Research Program
The Laureate research program has the following five objectives, addressed through three work packages with two interrelated streams. Initial case studies will focus on food, energy, and infrastructure/housing.
Focusing on governance issues related to three major and interconnected challenges– a rising public health burden, social inequality and climate change - the Hothouse will provide a roadmap towards planetary health equity.
Our work seeks to answer the question: What are the conditions that enable the transformation of the consumptogenic system and ensure the development of intersectoral public policy and commercial activities that advance planetary health equity goals?
The goal of the Laureate is to generate new knowledge about ways to improve the common drivers of climate change and global health inequities and identify how the consumptogenic system can be transformed towards planetary health equity goals. The aim is to drive positive change through idea generation and informed action in policy and business.
We will do this through a governance-focused study of the consumptogenic system, revealing how powerful interests, ideas and institutions enable or hinder the development of intersectoral policy and commercial activities that advance planetary health equity. Based in systems thinking, the research brings together planetary, social and commercial determinants of health inequities.
Research Program
The Laureate research program has the following five objectives, addressed through three work packages with two interrelated streams. Initial case studies will focus on food, energy, and infrastructure/housing.
1. Conduct a political economy analysis of the consumptogenic system driving planetary health inequity.
2. Identify inter-sectoral policies and commercial activities to improve planetary health equity, across key sectors.
3. Understand how state, market and civil actors advance their interests and influence policy and business processes relevant to planetary health equity.
4. Provide the theoretical and analytical advancements to develop a governance framework that advances planetary health equity coherent policies and business practices.
5. Identify strategies that socially-oriented actors in government, international organisations, non-government organisations, and business can use to transform the system to advance planetary health equity goals.
Work Package 1: Exposing the consumptogenic system
We will systematically expose the key macro-economic, political and social drivers of the consumptogenic system in Australia and globally, thus identifying where action needs to focus. We will map the state, market and civil society actors in these systems, producing network maps showing the different types of actors involved in the general and sector-specific planetary health inequity systems, how they are linked and who holds the key levers for change.

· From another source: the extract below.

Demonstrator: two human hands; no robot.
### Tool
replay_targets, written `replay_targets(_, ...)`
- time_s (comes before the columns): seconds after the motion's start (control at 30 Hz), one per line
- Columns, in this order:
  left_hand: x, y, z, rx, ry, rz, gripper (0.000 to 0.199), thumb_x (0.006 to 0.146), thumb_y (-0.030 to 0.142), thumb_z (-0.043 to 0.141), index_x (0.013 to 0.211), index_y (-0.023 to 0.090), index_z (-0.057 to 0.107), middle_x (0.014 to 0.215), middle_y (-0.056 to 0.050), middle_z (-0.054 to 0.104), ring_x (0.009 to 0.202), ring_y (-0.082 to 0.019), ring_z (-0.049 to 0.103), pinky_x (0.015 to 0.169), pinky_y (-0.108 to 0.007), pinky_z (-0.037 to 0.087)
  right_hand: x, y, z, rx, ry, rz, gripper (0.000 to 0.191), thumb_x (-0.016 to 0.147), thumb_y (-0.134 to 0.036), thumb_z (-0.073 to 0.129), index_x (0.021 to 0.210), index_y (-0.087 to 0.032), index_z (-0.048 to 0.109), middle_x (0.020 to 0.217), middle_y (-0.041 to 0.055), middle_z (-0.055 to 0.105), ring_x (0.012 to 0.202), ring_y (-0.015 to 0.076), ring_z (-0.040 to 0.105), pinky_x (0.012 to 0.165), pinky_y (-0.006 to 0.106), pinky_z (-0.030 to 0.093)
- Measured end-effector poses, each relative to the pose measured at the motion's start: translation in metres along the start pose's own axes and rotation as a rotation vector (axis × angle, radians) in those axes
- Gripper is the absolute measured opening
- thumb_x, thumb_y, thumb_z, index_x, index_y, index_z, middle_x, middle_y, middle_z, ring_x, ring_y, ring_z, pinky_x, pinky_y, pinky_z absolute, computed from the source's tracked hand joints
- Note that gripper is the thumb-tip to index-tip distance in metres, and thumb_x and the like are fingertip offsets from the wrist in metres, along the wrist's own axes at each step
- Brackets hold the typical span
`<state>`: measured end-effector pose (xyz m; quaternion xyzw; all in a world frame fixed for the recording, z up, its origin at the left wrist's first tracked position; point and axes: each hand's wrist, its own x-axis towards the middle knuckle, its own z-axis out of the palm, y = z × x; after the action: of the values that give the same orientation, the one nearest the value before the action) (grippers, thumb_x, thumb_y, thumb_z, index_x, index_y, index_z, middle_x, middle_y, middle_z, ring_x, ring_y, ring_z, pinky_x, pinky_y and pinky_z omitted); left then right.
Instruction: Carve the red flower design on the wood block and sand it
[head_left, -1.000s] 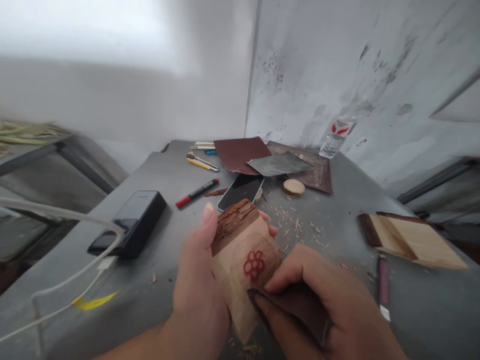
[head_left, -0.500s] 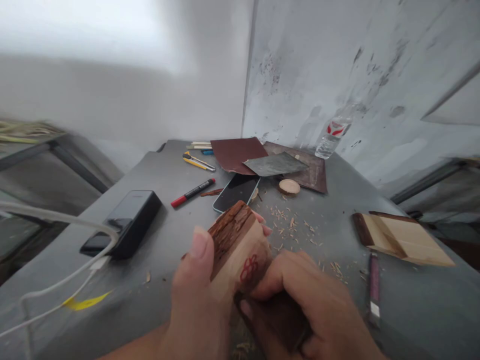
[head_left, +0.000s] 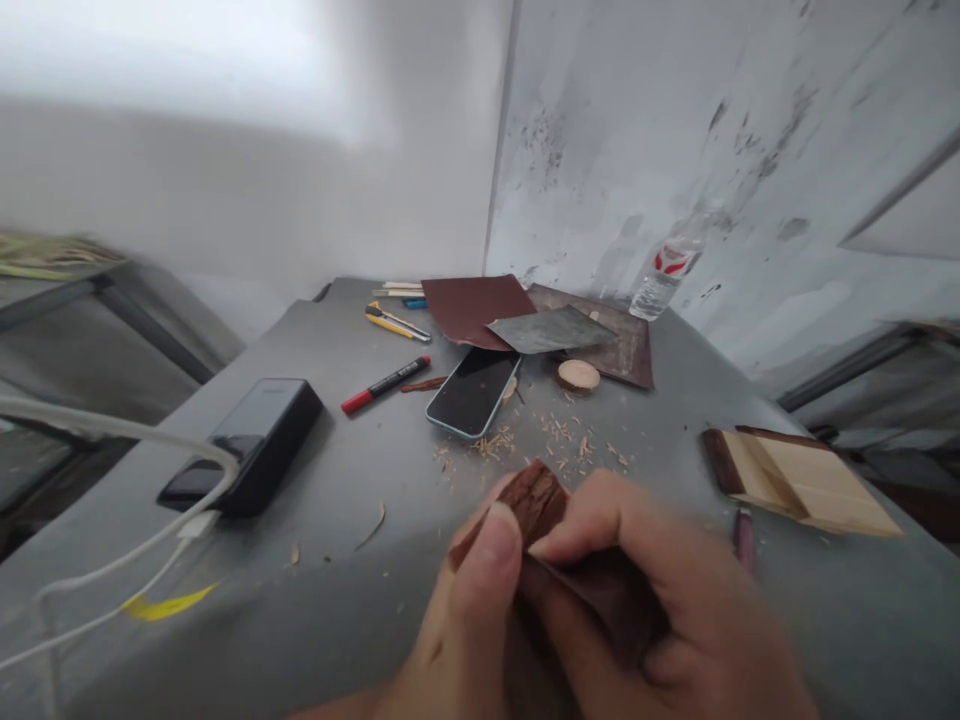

Work Package 2: Planetary health equity impact assessment
We will qualitatively assess the impact of current intersectoral policy and commercial activities on planetary health equity and make recommendations for changes to enable coherent policies and business practices that could recalibrate the consumptogenic system towards planetary health equity. A planetary health equity impact assessment tool will be developed.
Work Package 3: Governance to advance planetary health equity policy and business practices
Fundamental to effecting positive change in the consumptogenic system is an understanding of key decision-making processes. We will examine the challenges and opportunities for creating the coherent policy and business practices identified in Work Package Two. This requires understanding the processes of policy-making, the structures in which business decisions are made, the power dynamics between public/private, state/non-state, health/other interests, and the strategies and tactics used by the different actors to advance their interests.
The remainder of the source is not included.